- **AIM OF THE TASK**: Which lines of the records contain the word "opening"? Copy each one.

- **DATA SUPPLIED**:

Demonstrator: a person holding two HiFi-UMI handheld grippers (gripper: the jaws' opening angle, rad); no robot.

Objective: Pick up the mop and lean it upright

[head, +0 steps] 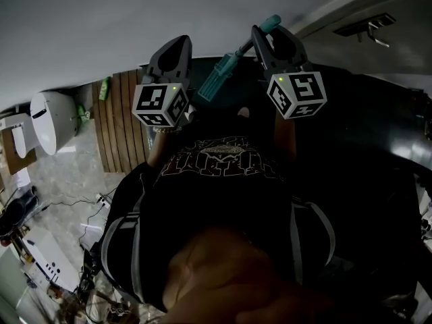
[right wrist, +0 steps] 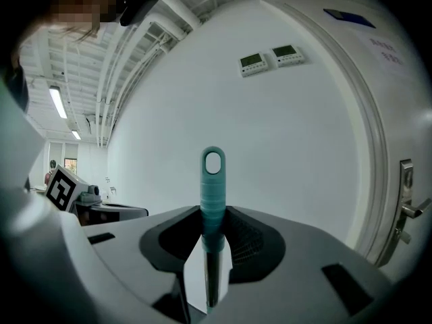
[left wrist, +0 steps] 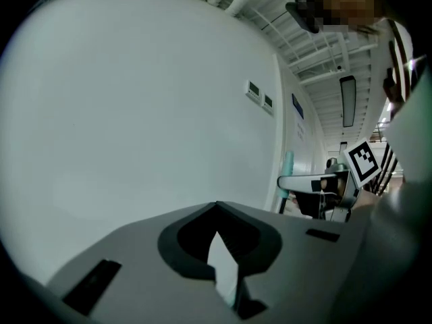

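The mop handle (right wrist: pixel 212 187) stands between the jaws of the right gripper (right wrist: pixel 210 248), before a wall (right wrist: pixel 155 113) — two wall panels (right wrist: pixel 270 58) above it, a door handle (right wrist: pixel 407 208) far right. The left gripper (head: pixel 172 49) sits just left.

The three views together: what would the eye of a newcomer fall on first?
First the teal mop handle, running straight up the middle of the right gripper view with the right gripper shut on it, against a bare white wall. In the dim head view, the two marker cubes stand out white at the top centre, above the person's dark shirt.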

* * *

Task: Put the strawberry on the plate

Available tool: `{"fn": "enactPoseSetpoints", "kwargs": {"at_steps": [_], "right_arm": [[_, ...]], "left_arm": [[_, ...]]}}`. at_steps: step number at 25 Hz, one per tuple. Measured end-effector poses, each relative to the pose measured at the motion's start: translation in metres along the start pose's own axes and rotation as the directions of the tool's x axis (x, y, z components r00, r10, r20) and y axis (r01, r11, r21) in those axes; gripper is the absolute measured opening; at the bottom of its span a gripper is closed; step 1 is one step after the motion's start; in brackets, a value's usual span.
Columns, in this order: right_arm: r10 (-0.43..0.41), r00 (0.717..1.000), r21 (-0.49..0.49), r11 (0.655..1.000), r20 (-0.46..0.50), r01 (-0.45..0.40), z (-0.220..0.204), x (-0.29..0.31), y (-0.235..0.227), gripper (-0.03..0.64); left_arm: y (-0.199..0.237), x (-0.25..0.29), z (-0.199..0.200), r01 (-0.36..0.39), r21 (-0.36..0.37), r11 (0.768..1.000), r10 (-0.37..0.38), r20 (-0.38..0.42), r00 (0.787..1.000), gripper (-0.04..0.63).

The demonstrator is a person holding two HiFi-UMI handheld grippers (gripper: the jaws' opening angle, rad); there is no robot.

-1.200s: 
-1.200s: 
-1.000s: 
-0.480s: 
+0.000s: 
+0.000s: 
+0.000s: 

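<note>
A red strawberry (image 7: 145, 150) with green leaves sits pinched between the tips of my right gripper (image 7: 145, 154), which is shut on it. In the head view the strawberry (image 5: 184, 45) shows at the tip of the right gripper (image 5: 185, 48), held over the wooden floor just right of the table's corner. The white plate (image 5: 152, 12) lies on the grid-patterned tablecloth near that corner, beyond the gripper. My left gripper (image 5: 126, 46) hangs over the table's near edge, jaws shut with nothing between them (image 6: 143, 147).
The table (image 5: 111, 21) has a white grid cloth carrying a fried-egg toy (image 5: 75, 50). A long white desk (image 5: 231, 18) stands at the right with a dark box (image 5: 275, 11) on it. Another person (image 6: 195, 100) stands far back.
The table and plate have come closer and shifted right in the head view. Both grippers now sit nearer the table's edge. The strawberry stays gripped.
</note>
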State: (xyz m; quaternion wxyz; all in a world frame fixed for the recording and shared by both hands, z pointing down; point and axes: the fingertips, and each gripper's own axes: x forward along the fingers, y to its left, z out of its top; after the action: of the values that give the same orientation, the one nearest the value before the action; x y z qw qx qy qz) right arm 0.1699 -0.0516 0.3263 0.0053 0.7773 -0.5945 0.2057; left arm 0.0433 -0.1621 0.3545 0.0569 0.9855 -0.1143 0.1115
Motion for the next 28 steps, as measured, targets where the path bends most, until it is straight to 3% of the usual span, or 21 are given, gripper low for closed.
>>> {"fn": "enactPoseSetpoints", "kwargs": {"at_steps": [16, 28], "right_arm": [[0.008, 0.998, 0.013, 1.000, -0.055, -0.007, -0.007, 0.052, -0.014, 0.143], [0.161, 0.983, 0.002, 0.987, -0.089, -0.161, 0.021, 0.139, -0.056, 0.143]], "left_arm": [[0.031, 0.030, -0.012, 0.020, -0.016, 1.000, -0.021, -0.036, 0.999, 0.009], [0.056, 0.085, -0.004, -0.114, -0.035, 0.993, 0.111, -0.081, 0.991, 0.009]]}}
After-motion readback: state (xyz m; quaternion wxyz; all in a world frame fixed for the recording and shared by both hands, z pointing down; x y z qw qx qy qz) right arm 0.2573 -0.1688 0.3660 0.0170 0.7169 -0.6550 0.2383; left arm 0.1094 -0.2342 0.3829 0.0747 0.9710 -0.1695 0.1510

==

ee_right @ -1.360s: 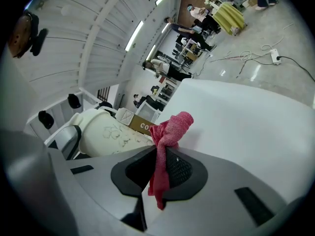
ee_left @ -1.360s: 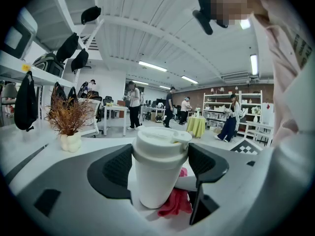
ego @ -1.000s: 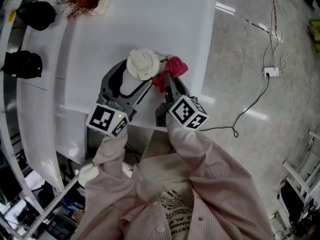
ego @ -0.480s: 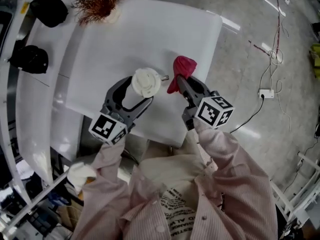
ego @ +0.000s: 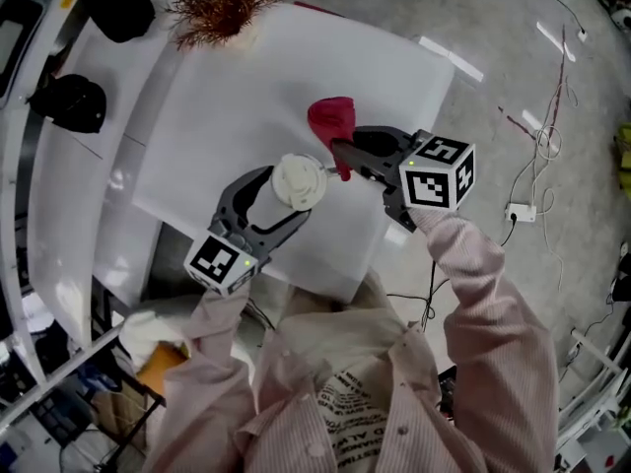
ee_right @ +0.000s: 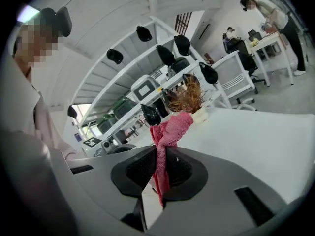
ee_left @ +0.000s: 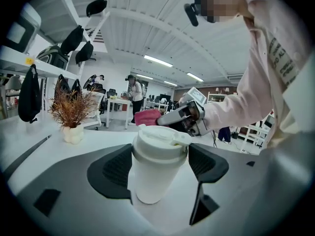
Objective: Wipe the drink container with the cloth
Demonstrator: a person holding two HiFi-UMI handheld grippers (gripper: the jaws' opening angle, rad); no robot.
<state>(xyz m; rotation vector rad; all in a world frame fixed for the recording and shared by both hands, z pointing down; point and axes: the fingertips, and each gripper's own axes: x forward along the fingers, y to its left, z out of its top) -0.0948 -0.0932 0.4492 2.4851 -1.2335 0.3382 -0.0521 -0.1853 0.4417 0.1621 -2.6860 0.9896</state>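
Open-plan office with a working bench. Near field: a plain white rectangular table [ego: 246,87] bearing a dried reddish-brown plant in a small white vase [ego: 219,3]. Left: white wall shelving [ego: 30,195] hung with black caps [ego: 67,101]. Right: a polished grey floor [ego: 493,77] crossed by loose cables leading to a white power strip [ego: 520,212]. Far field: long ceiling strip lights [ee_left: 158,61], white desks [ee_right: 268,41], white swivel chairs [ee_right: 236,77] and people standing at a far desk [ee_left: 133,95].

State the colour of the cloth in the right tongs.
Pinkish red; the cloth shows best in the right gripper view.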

- **TASK RESULT**:
Demonstrator: a person holding two HiFi-UMI handheld grippers (gripper: the jaws' opening angle, rad); no robot.
Available tool: `{"fn": "enactPoseSetpoints", "kwargs": {"at_steps": [_], "right_arm": [[_, ...]], "left_arm": [[_, ...]]}}`. at_steps: step number at 25 Hz, one per tuple. Measured end-effector poses, each relative to the pose measured at the motion's start: translation in metres along the start pose's own axes and rotation as the directions of the tool's x axis (x, y, z components r00, r10, r20) and y axis (r01, r11, r21) in those axes; gripper is the absolute measured opening; at the bottom of its span a gripper is closed; step 1 is one step after the motion's start; in brackets, a value's usual span.
The demonstrator is a person holding two HiFi-UMI handheld grippers (gripper: the jaws' opening angle, rad); there is no robot.
Demonstrator: a person holding two HiFi-UMI handheld grippers (gripper: the jaws' opening angle, rad); no robot.

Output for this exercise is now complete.